_Your task_. Find every line below where the string "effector" shows up, and copy those lines.

——

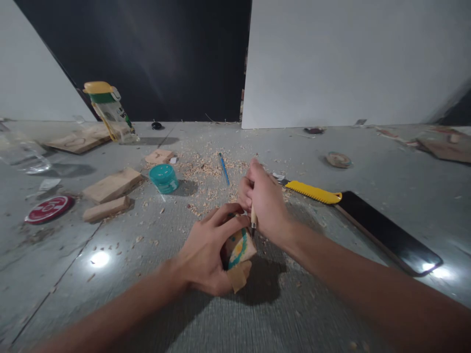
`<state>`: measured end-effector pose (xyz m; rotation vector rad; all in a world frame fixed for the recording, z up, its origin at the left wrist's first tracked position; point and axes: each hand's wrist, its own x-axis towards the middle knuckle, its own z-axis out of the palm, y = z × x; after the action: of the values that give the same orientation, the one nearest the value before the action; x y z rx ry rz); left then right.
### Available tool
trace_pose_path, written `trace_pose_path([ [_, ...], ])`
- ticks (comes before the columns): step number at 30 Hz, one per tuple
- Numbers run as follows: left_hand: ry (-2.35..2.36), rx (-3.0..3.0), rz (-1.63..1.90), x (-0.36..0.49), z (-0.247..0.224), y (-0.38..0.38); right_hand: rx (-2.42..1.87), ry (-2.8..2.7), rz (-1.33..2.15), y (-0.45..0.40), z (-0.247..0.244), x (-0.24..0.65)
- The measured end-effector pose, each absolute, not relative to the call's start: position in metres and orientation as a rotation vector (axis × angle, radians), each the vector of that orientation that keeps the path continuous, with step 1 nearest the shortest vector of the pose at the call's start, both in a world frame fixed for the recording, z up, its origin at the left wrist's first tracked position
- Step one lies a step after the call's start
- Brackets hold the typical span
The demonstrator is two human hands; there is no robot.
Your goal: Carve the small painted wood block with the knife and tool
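My left hand [209,250] is wrapped round a small wooden block [241,247] with teal and yellow paint on its face. A strip of tan tape covers the thumb of that hand. Over the block's right side, my right hand [263,196] is closed round a carving tool [253,220] with a pale wooden handle, its dark metal tip pointing down by the block's right edge. Whether the tip touches the wood I cannot tell. Wood shavings [202,166] lie beyond both hands, with a blue stick [223,169] among them.
A yellow cutter [312,191] and a black phone [386,230] lie at right. On the left are a teal jar [164,178], wood pieces [112,185], a red badge [49,210] and a yellow-capped bottle [112,113]. A round wood slice [338,159] sits further back.
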<state>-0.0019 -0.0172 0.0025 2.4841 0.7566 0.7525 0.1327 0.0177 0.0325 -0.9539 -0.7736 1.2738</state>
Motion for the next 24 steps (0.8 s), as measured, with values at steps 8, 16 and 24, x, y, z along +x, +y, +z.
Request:
trace_pose_path([
  [8, 0.766, 2.483, 0.754, -0.0014, 0.0026, -0.0168, -0.926, -0.767, 1.326, 0.0146, 0.0303, 0.1319],
  [16, 0.759, 2.476, 0.743, -0.0013, 0.0035, -0.0174, -0.993, -0.838, 1.285, 0.0117, 0.0304, 0.1313],
  [24, 0.79, 2.469, 0.737, -0.0007, 0.0024, -0.0181, -1.062, -0.855, 1.323, 0.0103, 0.0294, 0.1332],
])
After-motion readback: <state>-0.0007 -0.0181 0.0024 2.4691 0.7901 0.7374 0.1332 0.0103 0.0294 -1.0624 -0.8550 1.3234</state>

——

_Answer for this exercise_.
`<state>`: measured end-effector pose (xyz m; rotation vector rad; all in a world frame fixed for the recording, z up, its origin at the left wrist's first tracked position; point and axes: each hand's wrist, its own x-axis towards the middle knuckle, its own z-axis out of the palm, y = z × x; after the action: of the values that give the same orientation, the one nearest the value before the action; x y z rx ry rz); left then right.
- The measured end-effector pose, each absolute, not relative to the call's start: position in metres and orientation as a rotation vector (axis × angle, radians), each the vector of that orientation that keeps the path continuous, with step 1 nearest the shortest vector of the pose at the call's start, both in a world frame fixed for the recording, z up, its origin at the left wrist's first tracked position

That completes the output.